THE LANCET February 6, 1999; 353: 486-89 Review article, commentary, first author Jiri Chard, University of Bristol, UK



RECOMMENDED READING
2-15 CAN RANDOMISED TRIALS INFORM CLINICAL DECISIONS ABOUT INDIVIDUAL PATIENTS?

      Primary care physicians agree that clinical medicine (including remedies handed down through clinical folklore) should be subject to empirical assessment. They recognize the importance of randomized-controlled trials (RCT) in the assessment of clinical effectiveness. But, they are also becoming increasingly concerned about the crude applications of evidence from RCTs to practice.
      Evidence-based medicine has been accused of diminishing the importance of human relationships by ignoring consideration of the unique problems and concerns of individual patients.
      RCTs provide statistical evidence of likely effects of an intervention, usually based on the "average" outcome aggregated across all patients in the trial. This is frequently expressed as the number needed to treat (NNT) to achieve one unit of benefit. (It may also be expressed as the number needed to harm [NNH] ). Clinicians then are concerned about whether and how to apply the NNT and NNH to individual patients.
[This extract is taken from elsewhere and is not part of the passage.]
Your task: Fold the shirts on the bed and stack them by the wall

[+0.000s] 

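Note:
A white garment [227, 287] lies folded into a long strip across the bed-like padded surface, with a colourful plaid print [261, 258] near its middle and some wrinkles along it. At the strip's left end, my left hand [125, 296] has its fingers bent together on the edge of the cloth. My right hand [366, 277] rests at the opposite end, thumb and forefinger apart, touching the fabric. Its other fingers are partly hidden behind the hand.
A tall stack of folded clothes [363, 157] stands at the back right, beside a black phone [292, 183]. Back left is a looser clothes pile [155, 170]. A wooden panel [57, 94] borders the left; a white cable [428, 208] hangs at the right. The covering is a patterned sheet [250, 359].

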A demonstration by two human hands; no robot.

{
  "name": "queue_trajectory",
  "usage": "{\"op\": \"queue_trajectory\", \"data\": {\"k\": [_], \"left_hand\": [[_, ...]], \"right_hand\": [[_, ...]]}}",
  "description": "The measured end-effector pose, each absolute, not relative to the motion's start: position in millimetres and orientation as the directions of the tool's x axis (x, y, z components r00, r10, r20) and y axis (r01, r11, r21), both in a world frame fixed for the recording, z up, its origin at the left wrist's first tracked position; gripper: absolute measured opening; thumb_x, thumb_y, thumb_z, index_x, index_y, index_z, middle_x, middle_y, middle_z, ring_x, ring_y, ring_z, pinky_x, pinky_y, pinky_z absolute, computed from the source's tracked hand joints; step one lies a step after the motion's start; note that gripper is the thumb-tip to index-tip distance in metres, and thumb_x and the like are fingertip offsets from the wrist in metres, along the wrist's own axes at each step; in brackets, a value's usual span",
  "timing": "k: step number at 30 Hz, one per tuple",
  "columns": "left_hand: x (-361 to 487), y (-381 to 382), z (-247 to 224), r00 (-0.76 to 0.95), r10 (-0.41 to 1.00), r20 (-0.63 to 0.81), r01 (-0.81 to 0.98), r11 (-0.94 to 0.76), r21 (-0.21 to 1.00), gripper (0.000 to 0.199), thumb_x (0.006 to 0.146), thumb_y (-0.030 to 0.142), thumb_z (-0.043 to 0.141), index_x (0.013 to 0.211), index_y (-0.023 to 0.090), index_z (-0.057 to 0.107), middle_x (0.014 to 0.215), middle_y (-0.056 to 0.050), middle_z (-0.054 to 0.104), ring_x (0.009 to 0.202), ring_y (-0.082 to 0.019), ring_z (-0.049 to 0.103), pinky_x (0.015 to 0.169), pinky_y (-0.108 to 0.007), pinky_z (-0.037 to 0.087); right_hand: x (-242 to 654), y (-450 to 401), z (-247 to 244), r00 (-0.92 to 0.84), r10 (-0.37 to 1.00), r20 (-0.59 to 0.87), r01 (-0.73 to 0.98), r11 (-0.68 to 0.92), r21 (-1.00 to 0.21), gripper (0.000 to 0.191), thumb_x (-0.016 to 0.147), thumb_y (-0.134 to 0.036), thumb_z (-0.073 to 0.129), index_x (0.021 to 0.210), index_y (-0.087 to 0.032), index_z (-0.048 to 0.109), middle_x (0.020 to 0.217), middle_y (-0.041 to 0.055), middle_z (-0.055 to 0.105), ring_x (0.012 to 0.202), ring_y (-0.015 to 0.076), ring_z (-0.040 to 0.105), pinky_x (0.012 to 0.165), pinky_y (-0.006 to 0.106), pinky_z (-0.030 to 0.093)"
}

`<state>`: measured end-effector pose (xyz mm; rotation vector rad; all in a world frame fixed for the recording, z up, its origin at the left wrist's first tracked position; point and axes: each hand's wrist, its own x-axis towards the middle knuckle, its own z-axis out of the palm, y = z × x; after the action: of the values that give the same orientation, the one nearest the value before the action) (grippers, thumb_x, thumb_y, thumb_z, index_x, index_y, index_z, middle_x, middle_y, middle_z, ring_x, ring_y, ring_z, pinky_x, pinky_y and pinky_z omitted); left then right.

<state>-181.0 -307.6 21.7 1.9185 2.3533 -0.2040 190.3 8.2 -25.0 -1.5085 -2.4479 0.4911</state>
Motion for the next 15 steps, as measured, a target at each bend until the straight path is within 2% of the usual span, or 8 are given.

Are the results of the trial generalizable, such that the individual will respond to the intervention in a way similar to trial participants? Can the statistical prediction based on the "average" give a prediction of the outcome in the individual?

Generalization:
      Participants in trials are seldom representative of the general population. They are usually healthier, younger, and of higher social status. In some applications this matters little. In some it matters a lot. For example, primary care clinicians accept that warfarin will prevent strokes in patients with atrial fibrillation with a reasonable risk of harm. But most trials excluded patients with social problems, or significant comorbidity, (most elderly have some), and advanced age. The clinician is concerned about the harm to these individuals. Application to an individual requires a qualitative judgement about whether possible benefit outweighs the possible harm and the fixed costs.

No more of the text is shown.